Saturday March 23, 2019
The Oscars and Box Office: This Again, Again
If you‘re a best picture nominee that did well at the box office, you used to have a good shot at winning. No longer.
I’ve been busy since the Oscars—mostly being sick with the neverending crud—but I did want to post on this phenomenon since it's still holding true.
For the 20 years before 2009, when the Academy widened its best picture nominees from five to 10, the eventual Oscar winner was almost always the first- or second-biggest box-office draw among the nominees:
|1990||2||3||17||23||26||Dances with Wolves|
|1991||3||4||16||17||25||Silence of the Lambs|
|1996||4||19||41||67||108||The English Patient|
|1998||1||18||35||59||65||Shakespeare in Love|
|2001||2||11||43||59||68||A Beautiful Mind|
|2003||1||17||31||33||67||The Lord of the Rings: Return of the King|
|2004||22||24||37||40||61||Million Dollar Baby|
|2007||15||36||50||55||66||No Country for Old Men|
Since the Academy expanded to 10 nominees in 2009 (and then up to 10 starting in 2011), and implemented the preferential ballot in 2009, the winner is never from the top three box-office draws among the nominees. At best, it's fourth; it could be as low as eighth:
|2009||1||5||8||25||27||38||65||116||132||145||The Hurt Locker|
|2010||1||6||13||18||25||32||35||114||119||143||The King's Speech|
|2013||6||17||28||32||62||80||95||100||117||12 Years a Slave|
|2017||14||15||39||46||51||52||56||105||112||The Shape of Water|
What to make of this? Some guesses:
- Under the old rules, the top three nominees in terms of box office would never have been nominated in the first place: Movies like “Black Panther,” “Bohemian Rhapsody,” “Get Out,” “The Martian,” “Toy Story 3,” “Inception,” etc. So they‘re certainly not going to win. You can dismiss those three columns entirely. It’s all a show.

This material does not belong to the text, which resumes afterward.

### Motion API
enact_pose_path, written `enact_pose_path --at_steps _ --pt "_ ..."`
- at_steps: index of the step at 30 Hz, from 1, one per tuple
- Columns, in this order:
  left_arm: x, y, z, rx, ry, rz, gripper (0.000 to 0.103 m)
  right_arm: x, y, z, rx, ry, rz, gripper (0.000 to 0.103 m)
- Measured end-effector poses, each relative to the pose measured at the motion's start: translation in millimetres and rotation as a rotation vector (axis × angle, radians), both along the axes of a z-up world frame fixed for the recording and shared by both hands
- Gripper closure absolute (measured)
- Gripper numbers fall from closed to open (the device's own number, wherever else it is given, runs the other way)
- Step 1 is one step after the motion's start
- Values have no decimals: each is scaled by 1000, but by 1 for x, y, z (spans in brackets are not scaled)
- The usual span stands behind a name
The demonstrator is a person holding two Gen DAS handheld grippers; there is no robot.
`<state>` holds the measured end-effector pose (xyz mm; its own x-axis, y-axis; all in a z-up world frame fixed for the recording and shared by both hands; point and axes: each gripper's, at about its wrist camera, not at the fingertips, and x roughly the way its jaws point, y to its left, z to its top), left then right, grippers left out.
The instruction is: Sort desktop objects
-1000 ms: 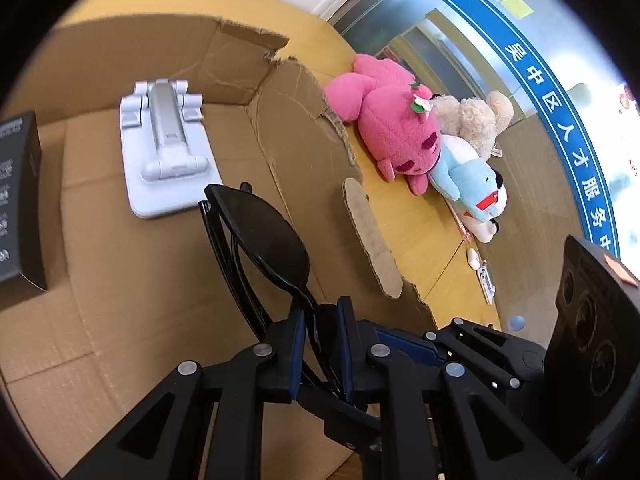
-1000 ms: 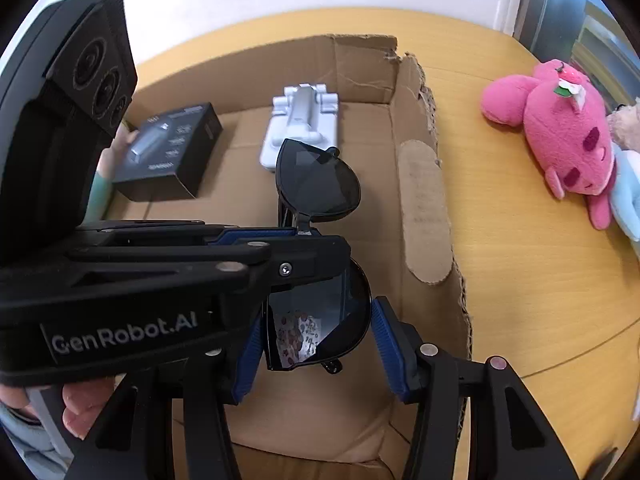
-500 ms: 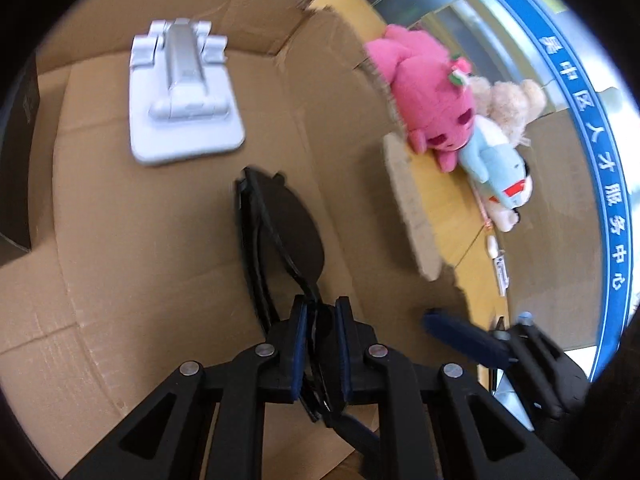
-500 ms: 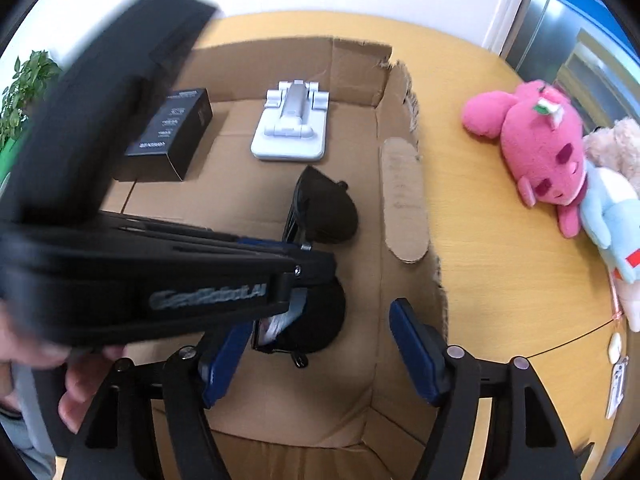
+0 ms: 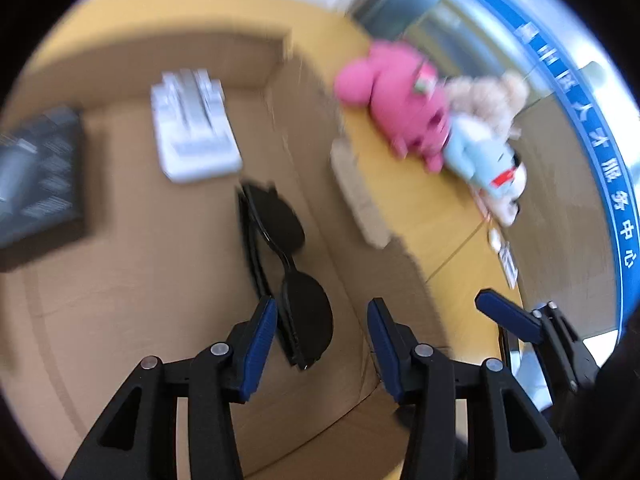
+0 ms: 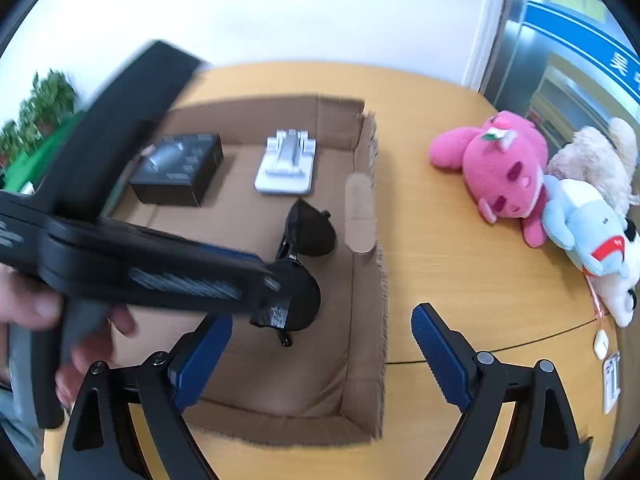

- Follow up: Mostly true. But I think movies like “Avatar” (top draw in 2009) and “Gravity” (tops in 2013) would‘ve gotten nominated under the old rules; certainly “Lincoln” (top draw in 2012). All of those movies were also presumed to be best picture winners. They were frontrunners. Then poof.
- Merely nominating the boffo box office pictures frees Academy members to choose the picture they actually like rather than the one that’s popular. It's like [wiping hands], “Well, we‘ve done our duty.”
- In the past, once a movie won best picture, moviegoers flocked to it to see what the hubub was about; now they don’t. Now, at best, they wait for it to be available for home viewing.
- It's a fluke.
Not sure how the preferential ballot factors into all of this. It supposedly pushes concensus choices to the top, like “Green Book,” but this has been one of our artier decades in terms of best picture winners.
Speaking of: “Green Book” has been doing OK business since the Oscars but it still won't gross more than $100 million. This will be the sixth year in a row without a $100-million best picture winner. This used to be a regular thing (every bp winner between 1997 and 2004 grossed north of $100 mil) and now it's a nowhere thing. The 1980s had five best pictures that grossed more than $100 million—and that's unadjusted. This decade, with one year to go, has two: “The King's Speech” and “Argo.”
A quick tabulation of $100-million best picture winners, via Box Office Mojo:
- 1980s: 5
- 1990s: 7
- 2000s: 7
- 2010s: 2
Again: that's unadjusted.
I don't see how this trend will change, either. The Academy wants to be a distinguished body, honoring prestigious work, but they‘re living in a country that’s more and more infantilized—often, ironically, by the work of its own industry.